- [Prompt]:
Write out all the data verbatim. Skip images.

- [Data shown]:
• • • • • • •

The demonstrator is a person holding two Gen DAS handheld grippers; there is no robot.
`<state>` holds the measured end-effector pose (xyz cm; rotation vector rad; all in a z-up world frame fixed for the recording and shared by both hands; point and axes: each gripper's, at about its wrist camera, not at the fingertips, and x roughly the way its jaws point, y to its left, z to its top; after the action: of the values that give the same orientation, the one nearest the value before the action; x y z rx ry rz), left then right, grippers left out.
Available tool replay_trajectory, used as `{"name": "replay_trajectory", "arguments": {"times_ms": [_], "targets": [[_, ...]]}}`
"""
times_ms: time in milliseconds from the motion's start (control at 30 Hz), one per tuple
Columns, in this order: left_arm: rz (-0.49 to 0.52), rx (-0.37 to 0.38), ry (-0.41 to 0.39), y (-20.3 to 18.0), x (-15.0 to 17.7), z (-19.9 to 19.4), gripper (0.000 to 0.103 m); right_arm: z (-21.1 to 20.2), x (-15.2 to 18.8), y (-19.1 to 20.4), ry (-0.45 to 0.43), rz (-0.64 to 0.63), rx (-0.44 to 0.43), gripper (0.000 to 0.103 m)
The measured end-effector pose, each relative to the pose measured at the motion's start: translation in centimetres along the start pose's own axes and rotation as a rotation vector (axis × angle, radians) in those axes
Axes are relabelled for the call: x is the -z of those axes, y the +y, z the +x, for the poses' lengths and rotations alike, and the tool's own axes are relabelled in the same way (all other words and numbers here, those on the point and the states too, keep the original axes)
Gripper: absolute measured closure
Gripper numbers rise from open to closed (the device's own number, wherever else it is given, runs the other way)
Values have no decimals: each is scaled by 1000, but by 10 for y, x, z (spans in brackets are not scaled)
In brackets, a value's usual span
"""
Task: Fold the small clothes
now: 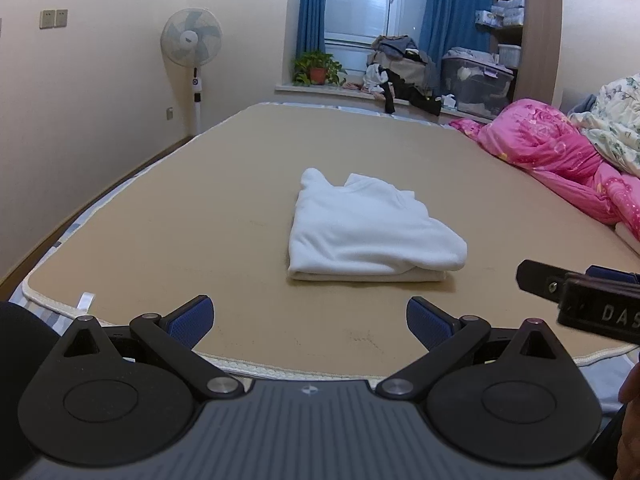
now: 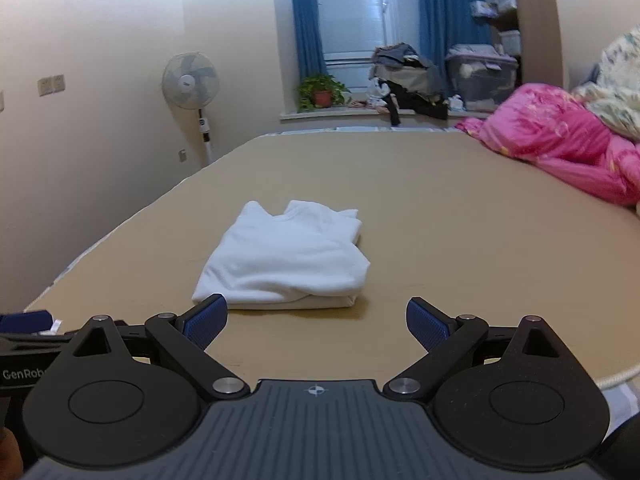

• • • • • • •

- [Exercise output]:
The demonstrator is a person holding two Gen DAS handheld grippers; there is no robot.
`<state>` holds the measured end-effector pose (xyz cm; rotation vector rad; all in a z-up world frame fixed for the recording and shared by both hands; point and axes: each gripper's, at about its wrist camera, not at the fingertips, and x roughly the way its jaws point, y to its left, z to its top; after the action: of the values that give the same orientation, the one nearest the value before the action; x y z rx ry rz), left then right, grippers left out.
Available tool replay_trajectory, used as `{"name": "replay_trajectory", "arguments": {"times_ms": [_], "targets": [[_, ...]]}}`
"""
times_ms: time in milliseconds from the motion's start (control at 30 Hz), one per tuple
Columns, in this order: left_arm: rz (-0.49 to 0.52), rx (-0.37 to 0.38), ry (-0.41 to 0.39), y (-20.3 to 18.0), x (-15.0 to 17.7), z (-19.9 to 19.4), gripper (0.000 to 0.103 m); right_arm: z (-21.1 to 20.2), x (-15.2 to 18.8), y (-19.1 to 20.4), ry (-0.45 to 0.43), rz (-0.64 to 0.63), rx (-0.44 to 0.43), gripper (0.000 to 0.103 m)
The measured end-effector pose, each relative to the pose measured at the motion's start: translation in centimetres along the start pose's own axes and rotation as a rotation vector (axis × angle, radians) in those axes
Axes are relabelled for the call: x is the -z of those axes, y the +y, z the +x, for the poses' lengths and rotations alike, and the tool's own axes are relabelled in the same way (all other words and numbers here, those on the point and the states too, keep the original axes)
Gripper: absolute measured closure
Gripper numbers rise from open to closed (the device's own number, wherever else it is given, runs the other way)
Values have no decimals: each is scaled by 1000, but by 10 for y, x, z (spans in brackets are not scaled)
In brackets, a value's usual span
"""
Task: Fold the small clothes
now: 
now: 

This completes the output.